Ход истории определяется не сражениями, не осадами или штурмом городов, но действиями отдельных людей. Самый сильный город, самая большая армия в основе своей представляют собой набор личностей. Их решения, их страсти, их глупость, их мечты — вот что определяет будущее. Если история и учит нас чему-то, так только тому, что слишком часто судьба армий, городов, целых империй зависит от действий одного-единственного человека. В тяжкие минуты решения этого человека, будь он плохим или хорошим, правым или неправым, большим или малым, могут невольно изменить весь мир.

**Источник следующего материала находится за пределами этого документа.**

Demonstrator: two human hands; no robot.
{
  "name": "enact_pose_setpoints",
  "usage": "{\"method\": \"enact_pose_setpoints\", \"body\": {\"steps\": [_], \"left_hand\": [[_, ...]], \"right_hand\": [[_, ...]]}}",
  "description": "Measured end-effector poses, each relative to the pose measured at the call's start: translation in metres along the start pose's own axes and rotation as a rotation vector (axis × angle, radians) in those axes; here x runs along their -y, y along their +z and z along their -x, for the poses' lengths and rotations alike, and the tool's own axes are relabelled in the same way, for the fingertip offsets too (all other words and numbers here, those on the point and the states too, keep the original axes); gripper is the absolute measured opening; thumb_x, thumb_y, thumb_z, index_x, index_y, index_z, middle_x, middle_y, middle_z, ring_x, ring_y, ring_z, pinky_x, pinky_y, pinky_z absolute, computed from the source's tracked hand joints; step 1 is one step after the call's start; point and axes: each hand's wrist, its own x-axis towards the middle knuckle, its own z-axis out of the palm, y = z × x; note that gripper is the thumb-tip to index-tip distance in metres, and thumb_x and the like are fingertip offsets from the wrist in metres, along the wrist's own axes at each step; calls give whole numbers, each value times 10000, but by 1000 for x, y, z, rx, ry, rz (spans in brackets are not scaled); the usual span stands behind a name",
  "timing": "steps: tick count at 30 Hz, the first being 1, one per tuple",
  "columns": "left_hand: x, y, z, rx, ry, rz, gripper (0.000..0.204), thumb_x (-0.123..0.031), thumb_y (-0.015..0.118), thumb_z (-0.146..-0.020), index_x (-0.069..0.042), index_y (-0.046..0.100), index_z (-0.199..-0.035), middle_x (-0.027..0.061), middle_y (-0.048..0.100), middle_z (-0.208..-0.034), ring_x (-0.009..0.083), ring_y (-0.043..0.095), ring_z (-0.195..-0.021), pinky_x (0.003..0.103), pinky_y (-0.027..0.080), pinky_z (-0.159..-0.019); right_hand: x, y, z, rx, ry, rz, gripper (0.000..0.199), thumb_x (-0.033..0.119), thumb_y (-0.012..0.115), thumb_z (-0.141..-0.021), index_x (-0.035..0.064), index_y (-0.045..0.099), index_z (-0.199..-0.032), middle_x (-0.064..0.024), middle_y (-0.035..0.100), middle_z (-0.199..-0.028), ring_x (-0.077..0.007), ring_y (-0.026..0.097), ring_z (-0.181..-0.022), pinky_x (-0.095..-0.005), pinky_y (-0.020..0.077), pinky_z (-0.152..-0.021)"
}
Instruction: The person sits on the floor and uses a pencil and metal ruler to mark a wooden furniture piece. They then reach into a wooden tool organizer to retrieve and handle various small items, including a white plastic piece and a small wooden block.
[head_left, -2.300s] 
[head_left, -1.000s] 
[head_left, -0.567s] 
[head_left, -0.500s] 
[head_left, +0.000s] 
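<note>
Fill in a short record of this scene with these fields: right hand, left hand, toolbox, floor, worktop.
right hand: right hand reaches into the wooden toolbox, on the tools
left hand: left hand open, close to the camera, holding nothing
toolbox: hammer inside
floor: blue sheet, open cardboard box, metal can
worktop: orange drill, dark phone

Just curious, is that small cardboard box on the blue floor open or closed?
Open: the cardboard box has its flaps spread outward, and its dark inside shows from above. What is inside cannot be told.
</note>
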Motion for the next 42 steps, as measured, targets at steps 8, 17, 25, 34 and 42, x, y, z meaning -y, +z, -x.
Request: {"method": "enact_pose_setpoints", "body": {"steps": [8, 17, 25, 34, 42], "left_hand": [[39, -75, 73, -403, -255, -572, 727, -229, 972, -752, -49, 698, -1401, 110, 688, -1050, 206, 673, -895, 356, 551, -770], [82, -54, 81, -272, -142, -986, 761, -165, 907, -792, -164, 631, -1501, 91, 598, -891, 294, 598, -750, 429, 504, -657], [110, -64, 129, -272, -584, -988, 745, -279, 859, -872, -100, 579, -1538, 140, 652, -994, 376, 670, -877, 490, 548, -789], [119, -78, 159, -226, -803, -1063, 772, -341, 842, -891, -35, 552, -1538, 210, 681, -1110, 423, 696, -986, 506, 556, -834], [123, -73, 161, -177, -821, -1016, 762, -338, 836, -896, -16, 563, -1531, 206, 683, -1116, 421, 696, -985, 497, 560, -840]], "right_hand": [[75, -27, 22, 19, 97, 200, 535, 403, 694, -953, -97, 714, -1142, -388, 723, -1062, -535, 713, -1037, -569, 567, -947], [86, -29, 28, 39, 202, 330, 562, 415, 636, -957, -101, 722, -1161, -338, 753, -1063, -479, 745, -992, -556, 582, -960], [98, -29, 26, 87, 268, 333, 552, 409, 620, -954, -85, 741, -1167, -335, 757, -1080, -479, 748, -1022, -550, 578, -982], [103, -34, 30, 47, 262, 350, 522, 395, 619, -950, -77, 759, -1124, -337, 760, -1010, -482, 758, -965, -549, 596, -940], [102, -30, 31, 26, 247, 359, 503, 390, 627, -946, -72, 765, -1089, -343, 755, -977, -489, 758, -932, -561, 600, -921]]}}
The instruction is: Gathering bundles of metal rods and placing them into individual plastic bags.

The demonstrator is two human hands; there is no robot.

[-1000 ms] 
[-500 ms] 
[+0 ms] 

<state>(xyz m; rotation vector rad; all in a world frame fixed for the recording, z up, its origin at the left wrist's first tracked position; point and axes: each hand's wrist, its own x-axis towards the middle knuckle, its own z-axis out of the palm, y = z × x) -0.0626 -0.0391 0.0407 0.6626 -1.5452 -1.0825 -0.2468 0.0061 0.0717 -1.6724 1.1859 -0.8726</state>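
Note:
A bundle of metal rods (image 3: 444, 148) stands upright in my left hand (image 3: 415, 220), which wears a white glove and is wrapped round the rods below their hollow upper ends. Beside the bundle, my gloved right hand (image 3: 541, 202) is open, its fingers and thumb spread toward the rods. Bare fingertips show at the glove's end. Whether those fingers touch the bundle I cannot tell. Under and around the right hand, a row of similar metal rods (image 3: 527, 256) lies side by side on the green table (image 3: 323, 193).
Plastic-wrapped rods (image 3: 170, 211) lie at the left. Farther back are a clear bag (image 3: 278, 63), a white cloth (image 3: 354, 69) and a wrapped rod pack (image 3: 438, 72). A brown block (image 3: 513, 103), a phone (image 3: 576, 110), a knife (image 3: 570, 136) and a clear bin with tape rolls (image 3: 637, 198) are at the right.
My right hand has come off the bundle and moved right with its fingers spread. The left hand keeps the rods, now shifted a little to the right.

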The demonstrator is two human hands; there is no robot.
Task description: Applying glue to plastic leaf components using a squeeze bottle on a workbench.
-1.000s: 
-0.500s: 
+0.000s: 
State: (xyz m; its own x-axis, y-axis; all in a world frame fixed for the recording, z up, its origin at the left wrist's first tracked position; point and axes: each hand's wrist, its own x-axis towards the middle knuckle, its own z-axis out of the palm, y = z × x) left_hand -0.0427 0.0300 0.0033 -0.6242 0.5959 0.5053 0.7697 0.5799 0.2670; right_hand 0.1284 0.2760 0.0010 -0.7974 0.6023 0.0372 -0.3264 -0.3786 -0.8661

Однако История небрежна. Нам не дано знать, кто этот человек, где его искать и какое решение он примет.
Всего этого достаточно, чтобы я почти поверил в судьбу.
Из записок Гая Примуса, Первого лорда Алеры
— Ну пожалуйста, Тави, — упрашивала девушка в предрассветных сумерках возле кухни стедгольда. — Один разок всего.
— Ну, не знаю… — замялся юноша. — Так много дел на сегодня. Она прижалась к нему, и юноша ощутил ее тело, мягкое, восхитительно пахнущее цветами. Она прижалась губами к его щеке.
— Я буду очень, очень признательна, — шепнула она ему на ухо.
— Я… — пробормотал юноша, — я не знаю, гм…
Она еще раз поцеловала его в щеку.
— Ну пожалуйста!
Сердце его забилось еще быстрее, а ноги сделались ватными.
— Ладно. Так и быть.
Амара сидела на покачивающейся спине старого самца-гарганта, в который раз обдумывая свой план. Утреннее солнце рассеивало туман и согревало ее. За спиной скрипели колеса тяжело груженой повозки. Невольничий ошейник начал уже натирать кожу, и она твердо решила перед следующим заданием поносить его несколько дней, чтобы привыкнуть.
Если, конечно, останется жива после этого.
Зловещий холодок пробежал по ее спине, и Амара нервно передернула плечами. Она сделала глубокий вдох, выдох и зажмурилась на мгновение, выбрасывая из головы все, кроме непосредственных ощущений: теплого солнца на лице, покачивания спины гарганта, скрипа тележных колес.
— Волнуешься? — поинтересовался мужчина, шагавший рядом с гаргантом.
На руке его болтался кнут, хотя с самого начала путешествия он ни разу не поднимал его. Ему удавалось править этой скотиной, пользуясь одним только поводом, хотя голова его едва доходила ей до поросшего бурой шерстью бедра. Он был одет как простой торговец: коричневые облегающие штаны, крепкие кожаные сандалии и теплая темно-зеленая куртка поверх домотканой рубахи. Длинная накидка — тоже зеленая, лишенная какого-либо орнамента — была перекинута через плечо, ибо день становился все теплее.